(Work instruction):
Write the data out again, word for word.

(Information shown):
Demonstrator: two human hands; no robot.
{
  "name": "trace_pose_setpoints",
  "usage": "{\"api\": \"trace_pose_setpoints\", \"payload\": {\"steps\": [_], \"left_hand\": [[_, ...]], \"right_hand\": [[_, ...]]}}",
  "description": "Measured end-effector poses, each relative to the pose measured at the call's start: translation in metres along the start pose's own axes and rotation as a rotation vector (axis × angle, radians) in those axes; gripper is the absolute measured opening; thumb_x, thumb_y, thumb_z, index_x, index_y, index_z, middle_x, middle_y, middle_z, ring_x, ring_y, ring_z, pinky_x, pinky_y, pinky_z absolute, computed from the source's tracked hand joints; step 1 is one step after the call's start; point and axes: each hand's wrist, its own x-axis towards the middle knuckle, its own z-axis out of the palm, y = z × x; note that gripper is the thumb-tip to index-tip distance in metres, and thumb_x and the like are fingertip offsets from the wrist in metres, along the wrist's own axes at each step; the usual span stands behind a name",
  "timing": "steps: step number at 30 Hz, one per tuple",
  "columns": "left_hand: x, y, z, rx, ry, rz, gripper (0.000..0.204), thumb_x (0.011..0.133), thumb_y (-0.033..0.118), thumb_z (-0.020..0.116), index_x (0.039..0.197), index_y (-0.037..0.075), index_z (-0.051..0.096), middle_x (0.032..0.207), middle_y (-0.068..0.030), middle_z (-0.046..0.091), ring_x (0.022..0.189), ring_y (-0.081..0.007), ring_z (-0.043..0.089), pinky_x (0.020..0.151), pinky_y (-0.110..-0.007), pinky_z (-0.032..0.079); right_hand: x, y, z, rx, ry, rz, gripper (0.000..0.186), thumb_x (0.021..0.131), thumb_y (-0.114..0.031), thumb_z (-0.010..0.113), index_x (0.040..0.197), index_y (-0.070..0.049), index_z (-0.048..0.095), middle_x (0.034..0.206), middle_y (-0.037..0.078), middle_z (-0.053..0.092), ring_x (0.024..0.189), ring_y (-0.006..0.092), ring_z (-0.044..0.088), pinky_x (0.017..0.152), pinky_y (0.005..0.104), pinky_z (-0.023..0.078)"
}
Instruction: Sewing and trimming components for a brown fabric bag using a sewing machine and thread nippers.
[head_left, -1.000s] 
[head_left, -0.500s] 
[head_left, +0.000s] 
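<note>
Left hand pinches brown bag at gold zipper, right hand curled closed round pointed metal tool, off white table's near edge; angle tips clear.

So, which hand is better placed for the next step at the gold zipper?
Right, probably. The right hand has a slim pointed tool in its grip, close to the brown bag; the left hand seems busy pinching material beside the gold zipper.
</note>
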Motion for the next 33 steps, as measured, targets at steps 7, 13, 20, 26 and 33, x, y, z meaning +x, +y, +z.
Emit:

(Response area):
Demonstrator: two human hands; no robot.
{
  "name": "trace_pose_setpoints",
  "usage": "{\"api\": \"trace_pose_setpoints\", \"payload\": {\"steps\": [_], \"left_hand\": [[_, ...]], \"right_hand\": [[_, ...]]}}",
  "description": "Measured end-effector poses, each relative to the pose measured at the call's start: translation in metres along the start pose's own axes and rotation as a rotation vector (axis × angle, radians) in those axes; gripper is the absolute measured opening; thumb_x, thumb_y, thumb_z, index_x, index_y, index_z, middle_x, middle_y, middle_z, ring_x, ring_y, ring_z, pinky_x, pinky_y, pinky_z absolute, computed from the source's tracked hand joints; step 1 is one step after the call's start; point and axes: each hand's wrist, its own x-axis towards the middle knuckle, its own z-axis out of the palm, y = z × x; note that gripper is the thumb-tip to index-tip distance in metres, and thumb_x and the like are fingertip offsets from the wrist in metres, along the wrist's own axes at each step; the usual span stands behind a name",
  "timing": "steps: step number at 30 Hz, one per tuple",
  "columns": "left_hand: x, y, z, rx, ry, rz, gripper (0.000..0.204), thumb_x (0.011..0.133), thumb_y (-0.033..0.118), thumb_z (-0.020..0.116), index_x (0.039..0.197), index_y (-0.037..0.075), index_z (-0.051..0.096), middle_x (0.032..0.207), middle_y (-0.068..0.030), middle_z (-0.046..0.091), ring_x (0.022..0.189), ring_y (-0.081..0.007), ring_z (-0.043..0.089), pinky_x (0.020..0.151), pinky_y (-0.110..-0.007), pinky_z (-0.032..0.079); right_hand: x, y, z, rx, ry, rz, gripper (0.000..0.186), thumb_x (0.021..0.131), thumb_y (-0.114..0.031), thumb_z (-0.010..0.113), index_x (0.040..0.197), index_y (-0.070..0.049), index_z (-0.048..0.095), middle_x (0.034..0.206), middle_y (-0.037..0.078), middle_z (-0.053..0.092), ring_x (0.024..0.189), ring_y (-0.006..0.092), ring_z (-0.044..0.088), pinky_x (0.017..0.152), pinky_y (0.005..0.104), pinky_z (-0.023..0.078)"
}
Instruction: Sewing and trimming components for a brown fabric bag using a sewing machine and thread nippers.
[head_left, -1.000s] 
[head_left, -0.500s] 
[head_left, +0.000s] 
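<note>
Left hand pinches brown bag at gold zipper, right hand curled closed round pointed metal tool, off white table's near edge; angle tips clear.

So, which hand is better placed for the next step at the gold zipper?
Right, probably. The right hand has a slim pointed tool in its grip, close to the brown bag; the left hand seems busy pinching material beside the gold zipper.
</note>
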Motion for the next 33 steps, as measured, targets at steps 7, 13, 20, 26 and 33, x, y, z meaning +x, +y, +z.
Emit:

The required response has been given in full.